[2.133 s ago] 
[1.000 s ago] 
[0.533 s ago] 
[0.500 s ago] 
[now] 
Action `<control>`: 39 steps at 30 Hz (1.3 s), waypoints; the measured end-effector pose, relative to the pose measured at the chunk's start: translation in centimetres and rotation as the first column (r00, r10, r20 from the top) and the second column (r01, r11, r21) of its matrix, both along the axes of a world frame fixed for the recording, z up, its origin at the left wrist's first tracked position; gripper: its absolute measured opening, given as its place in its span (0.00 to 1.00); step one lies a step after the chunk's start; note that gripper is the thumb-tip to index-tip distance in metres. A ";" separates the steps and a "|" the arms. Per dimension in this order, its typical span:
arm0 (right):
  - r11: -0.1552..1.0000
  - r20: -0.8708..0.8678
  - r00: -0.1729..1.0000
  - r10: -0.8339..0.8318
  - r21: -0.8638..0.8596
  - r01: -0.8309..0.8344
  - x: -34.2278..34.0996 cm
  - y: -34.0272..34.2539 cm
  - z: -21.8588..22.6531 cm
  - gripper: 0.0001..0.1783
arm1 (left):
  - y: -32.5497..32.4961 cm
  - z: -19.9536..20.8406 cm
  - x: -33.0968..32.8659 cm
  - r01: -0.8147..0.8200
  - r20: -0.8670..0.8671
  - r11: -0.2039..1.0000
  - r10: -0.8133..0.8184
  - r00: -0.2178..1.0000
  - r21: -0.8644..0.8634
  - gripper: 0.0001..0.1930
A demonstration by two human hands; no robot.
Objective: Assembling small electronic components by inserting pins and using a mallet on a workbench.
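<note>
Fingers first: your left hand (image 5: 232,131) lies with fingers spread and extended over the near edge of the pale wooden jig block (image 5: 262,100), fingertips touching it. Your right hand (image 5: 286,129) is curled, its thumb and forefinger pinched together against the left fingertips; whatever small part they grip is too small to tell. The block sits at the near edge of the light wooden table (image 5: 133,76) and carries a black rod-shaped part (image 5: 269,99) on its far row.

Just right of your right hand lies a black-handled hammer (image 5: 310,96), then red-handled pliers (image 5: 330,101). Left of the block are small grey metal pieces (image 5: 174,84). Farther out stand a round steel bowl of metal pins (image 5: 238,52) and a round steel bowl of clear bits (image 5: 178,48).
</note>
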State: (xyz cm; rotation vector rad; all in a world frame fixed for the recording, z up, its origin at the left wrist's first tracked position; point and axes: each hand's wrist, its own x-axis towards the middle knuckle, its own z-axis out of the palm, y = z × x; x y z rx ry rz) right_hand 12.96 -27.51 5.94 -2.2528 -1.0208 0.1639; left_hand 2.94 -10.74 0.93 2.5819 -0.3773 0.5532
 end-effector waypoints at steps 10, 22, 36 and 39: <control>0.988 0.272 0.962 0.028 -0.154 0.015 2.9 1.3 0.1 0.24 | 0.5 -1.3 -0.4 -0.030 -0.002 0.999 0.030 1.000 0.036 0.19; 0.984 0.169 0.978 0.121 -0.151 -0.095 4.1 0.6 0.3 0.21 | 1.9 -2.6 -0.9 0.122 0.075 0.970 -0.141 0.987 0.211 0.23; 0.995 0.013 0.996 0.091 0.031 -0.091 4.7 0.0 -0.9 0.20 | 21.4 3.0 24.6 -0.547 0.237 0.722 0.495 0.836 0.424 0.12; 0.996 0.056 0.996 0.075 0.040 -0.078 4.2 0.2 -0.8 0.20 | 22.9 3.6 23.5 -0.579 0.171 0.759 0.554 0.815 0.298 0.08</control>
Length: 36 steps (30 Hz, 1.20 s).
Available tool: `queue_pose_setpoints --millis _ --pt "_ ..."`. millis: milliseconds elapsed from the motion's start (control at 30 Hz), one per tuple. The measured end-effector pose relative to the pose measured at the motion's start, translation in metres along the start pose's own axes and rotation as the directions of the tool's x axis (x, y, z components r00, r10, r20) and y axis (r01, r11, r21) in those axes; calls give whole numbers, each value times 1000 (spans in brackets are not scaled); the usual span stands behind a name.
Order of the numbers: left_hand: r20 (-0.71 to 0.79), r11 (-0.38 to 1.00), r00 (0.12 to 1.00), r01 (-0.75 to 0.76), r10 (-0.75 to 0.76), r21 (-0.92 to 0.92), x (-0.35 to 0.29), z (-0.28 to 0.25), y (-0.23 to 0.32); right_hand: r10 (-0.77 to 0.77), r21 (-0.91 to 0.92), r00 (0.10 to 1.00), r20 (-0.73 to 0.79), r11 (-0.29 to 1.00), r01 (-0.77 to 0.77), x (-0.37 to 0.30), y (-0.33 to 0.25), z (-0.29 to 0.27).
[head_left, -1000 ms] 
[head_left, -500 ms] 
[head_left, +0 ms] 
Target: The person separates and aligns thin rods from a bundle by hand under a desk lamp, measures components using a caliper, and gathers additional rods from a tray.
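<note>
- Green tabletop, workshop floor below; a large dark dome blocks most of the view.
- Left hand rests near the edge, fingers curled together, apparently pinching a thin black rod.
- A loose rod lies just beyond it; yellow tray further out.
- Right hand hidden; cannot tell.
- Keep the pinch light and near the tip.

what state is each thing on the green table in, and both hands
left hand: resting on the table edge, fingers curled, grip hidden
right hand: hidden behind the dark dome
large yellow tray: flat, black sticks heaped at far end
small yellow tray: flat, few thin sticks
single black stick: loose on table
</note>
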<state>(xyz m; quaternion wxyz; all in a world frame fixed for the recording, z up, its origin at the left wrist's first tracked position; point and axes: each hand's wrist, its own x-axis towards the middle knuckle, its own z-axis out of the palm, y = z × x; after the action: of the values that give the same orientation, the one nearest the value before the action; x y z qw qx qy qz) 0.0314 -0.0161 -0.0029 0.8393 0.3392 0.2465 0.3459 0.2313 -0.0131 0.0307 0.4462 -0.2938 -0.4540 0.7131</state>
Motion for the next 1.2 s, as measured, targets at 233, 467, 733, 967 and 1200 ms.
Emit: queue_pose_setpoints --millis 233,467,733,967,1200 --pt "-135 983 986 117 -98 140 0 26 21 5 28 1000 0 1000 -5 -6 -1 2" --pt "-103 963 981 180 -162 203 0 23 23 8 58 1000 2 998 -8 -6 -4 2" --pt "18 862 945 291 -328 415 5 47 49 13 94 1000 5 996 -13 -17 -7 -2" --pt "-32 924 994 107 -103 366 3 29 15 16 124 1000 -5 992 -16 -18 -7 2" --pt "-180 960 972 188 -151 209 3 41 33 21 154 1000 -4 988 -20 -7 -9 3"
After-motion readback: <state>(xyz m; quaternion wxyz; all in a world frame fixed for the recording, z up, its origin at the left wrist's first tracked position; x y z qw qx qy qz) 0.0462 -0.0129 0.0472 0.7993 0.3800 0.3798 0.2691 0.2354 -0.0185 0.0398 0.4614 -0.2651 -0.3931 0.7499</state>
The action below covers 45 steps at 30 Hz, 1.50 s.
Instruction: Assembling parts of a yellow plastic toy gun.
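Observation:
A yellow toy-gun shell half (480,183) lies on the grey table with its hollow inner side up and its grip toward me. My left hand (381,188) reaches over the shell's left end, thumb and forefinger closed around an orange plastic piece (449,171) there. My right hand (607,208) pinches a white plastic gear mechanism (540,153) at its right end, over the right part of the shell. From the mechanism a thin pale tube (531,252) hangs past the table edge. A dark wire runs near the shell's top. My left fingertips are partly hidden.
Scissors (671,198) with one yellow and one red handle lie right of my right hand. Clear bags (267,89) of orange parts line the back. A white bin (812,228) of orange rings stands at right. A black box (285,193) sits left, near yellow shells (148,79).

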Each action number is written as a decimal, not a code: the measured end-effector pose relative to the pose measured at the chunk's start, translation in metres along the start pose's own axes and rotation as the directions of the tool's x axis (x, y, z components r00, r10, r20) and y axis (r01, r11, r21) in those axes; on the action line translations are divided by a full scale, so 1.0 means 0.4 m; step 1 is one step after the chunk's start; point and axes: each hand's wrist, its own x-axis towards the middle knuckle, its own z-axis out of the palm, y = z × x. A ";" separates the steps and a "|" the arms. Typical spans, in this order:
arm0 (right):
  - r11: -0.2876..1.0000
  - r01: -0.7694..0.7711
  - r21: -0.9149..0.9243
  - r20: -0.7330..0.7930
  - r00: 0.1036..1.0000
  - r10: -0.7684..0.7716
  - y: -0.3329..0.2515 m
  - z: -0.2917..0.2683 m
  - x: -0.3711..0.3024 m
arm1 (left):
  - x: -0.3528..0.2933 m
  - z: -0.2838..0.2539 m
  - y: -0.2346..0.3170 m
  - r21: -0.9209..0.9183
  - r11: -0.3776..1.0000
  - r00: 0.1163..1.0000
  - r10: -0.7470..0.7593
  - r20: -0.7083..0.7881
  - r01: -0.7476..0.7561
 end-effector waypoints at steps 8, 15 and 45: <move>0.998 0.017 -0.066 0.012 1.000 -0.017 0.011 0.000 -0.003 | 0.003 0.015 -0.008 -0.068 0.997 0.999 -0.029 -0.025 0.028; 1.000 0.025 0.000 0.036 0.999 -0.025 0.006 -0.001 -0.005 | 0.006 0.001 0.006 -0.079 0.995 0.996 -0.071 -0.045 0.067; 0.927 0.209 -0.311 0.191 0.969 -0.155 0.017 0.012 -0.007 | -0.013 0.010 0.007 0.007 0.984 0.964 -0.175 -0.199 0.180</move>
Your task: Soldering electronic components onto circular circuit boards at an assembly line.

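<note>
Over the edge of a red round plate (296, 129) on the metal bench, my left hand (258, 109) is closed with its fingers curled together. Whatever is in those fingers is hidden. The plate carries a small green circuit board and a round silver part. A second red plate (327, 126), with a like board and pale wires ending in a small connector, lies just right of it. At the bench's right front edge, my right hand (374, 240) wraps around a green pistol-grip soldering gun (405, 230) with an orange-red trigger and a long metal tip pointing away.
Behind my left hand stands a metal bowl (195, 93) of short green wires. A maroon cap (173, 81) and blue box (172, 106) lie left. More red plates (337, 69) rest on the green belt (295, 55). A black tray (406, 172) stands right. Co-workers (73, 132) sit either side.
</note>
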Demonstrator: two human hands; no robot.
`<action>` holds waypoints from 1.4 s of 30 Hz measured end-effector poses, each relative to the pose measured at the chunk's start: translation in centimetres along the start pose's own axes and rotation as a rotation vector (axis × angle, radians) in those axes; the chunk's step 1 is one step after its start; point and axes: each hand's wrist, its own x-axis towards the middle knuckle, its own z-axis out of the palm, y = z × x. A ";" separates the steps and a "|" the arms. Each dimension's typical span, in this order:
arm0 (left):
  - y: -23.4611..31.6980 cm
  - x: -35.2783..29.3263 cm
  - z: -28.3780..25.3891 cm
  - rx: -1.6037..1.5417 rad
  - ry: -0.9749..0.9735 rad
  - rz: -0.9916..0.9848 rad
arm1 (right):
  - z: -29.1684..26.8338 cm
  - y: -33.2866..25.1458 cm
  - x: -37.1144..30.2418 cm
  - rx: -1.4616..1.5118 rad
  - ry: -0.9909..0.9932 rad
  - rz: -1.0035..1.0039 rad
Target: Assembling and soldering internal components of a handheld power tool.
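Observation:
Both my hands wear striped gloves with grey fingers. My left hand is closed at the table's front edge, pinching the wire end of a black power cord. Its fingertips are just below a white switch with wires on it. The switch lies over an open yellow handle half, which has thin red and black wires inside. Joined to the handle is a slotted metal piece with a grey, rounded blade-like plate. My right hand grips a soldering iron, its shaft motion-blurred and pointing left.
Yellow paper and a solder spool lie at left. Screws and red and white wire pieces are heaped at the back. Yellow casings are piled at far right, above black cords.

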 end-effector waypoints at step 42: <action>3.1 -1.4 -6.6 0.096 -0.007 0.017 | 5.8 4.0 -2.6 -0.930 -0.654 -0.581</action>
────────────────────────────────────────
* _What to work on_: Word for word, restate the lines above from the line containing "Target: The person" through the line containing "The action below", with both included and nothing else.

* _Answer space_:
Target: The person separates and aligns thin rods from a bundle by hand under a desk lamp, measures components using a caliper, and gathers additional rods from a tray.
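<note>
- Green tabletop, workshop floor below; a large dark dome blocks most of the view.
- Left hand rests near the edge, fingers curled together, apparently pinching a thin black rod.
- A loose rod lies just beyond it; yellow tray further out.
- Right hand hidden; cannot tell.
- Keep the pinch light and near the tip.

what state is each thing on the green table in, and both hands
left hand: resting on the table edge, fingers curled, grip hidden
right hand: hidden behind the dark dome
large yellow tray: flat, black sticks heaped at far end
small yellow tray: flat, few thin sticks
single black stick: loose on table
</note>
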<state>(xyz m; quaternion wxyz; all in a world frame fixed for the recording, z up, its origin at the left wrist's first tracked position; point and axes: each hand's wrist, its own x-axis towards the middle knuckle, its own z-axis out of the palm, y = z × x; after the action: of the values that give the same orientation, the one nearest the value before the action; x y z qw qx qy qz) 0.0314 -0.0161 -0.0029 0.8393 0.3392 0.2465 0.3459 0.2313 -0.0131 0.0307 0.4462 -0.2938 -0.4540 0.7131</state>
Motion for the next 1.2 s, as measured, targets at 233, 467, 733, 967 and 1200 ms.
Emit: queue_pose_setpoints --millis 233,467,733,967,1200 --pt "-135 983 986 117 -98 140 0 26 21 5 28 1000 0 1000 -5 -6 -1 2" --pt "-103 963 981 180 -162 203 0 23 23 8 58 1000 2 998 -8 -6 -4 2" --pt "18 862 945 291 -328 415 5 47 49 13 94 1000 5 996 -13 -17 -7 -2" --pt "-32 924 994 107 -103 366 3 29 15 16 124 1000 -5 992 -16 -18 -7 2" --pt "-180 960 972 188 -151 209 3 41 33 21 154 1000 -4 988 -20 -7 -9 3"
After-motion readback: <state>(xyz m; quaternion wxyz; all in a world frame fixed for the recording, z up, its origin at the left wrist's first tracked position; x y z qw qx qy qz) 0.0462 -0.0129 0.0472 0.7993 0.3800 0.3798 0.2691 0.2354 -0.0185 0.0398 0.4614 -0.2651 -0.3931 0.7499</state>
The action below covers 45 steps at 30 Hz, 1.50 s.

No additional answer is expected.